**Action item:**
Only certain lines below are wanted: those starting at the line containing "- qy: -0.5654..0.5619" and ending at the line containing "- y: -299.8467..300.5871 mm", both included, each retyped exactly.

•••

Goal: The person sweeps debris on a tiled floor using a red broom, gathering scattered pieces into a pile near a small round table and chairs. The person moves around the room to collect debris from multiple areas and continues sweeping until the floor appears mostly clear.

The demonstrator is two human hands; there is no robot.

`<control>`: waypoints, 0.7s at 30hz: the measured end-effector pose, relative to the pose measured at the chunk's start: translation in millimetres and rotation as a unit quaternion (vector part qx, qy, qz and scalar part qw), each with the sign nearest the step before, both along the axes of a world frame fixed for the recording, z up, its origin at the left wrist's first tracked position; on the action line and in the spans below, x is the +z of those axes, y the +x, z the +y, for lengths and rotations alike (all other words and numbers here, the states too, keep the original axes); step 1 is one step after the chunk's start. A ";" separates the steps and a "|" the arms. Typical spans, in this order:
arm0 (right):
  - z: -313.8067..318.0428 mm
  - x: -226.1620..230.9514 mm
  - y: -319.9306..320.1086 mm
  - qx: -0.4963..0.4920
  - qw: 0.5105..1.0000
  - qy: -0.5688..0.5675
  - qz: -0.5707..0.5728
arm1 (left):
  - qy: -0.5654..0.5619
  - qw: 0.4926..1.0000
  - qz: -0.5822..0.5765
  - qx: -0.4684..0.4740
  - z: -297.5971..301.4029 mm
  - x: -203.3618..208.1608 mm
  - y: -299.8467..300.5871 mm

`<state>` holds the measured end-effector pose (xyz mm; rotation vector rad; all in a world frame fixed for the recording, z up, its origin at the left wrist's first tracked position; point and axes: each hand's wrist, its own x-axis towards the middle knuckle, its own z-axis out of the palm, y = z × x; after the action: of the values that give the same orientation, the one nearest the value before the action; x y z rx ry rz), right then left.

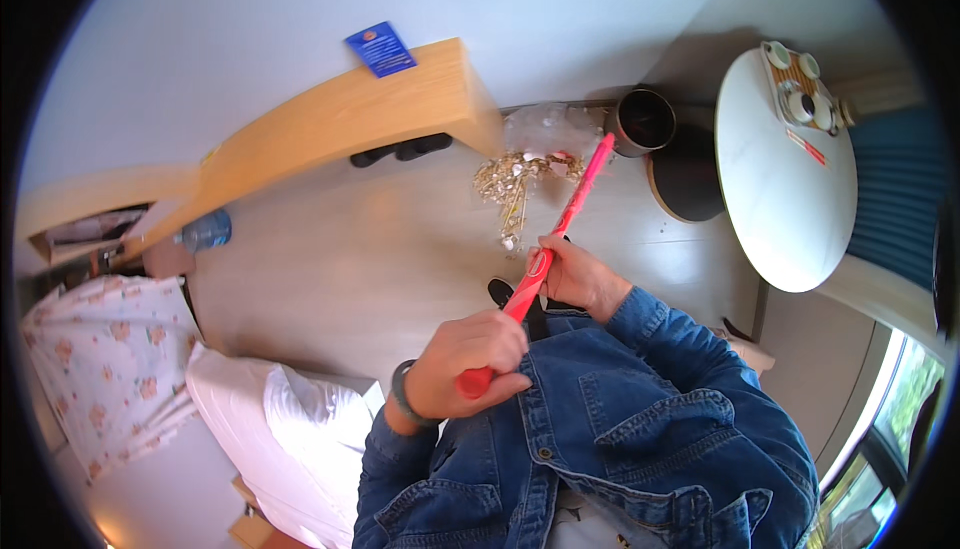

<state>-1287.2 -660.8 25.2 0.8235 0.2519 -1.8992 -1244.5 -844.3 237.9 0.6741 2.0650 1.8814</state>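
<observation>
A long, slim red-pink tube (568,211) slants across in front of my body, its far end pointing up and to the right toward the bin. My left hand (472,361) is wrapped round its lower part, and the rounded red end sticks out below the fingers. Higher up, my right hand (572,277) grips the tube near its middle with thumb and fingers. A pale oval mark shows on the tube between the two hands. The exact kind of tube is hard to make out. A dark band circles my left wrist.
Dried flowers (515,184) lie on the floor beside clear plastic wrap, near a dark bin (643,121). To the right stands a white oval table (775,184) with a tea tray (805,89). A wooden shelf (330,109) runs along the wall; a white bed (260,419) is at left.
</observation>
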 end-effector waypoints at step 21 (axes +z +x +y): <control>-202.1 -55.9 57.0 0.216 0.975 -0.037 -0.027 | -0.221 0.929 -0.005 0.298 -50.1 -14.7 84.1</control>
<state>-1230.2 -862.8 -30.7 0.7034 0.2971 -1.4678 -1160.4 -894.5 223.3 -0.0924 2.7677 1.5415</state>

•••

**Completed exercise:**
  - qy: -0.5654..0.5619
  - qw: 0.4926..1.0000
  - qz: -0.5822..0.5765
  - qx: -0.4684..0.4740
  - z: -297.5971..301.4029 mm
  - x: -203.3618..208.1608 mm
  - y: -299.8467..300.5871 mm

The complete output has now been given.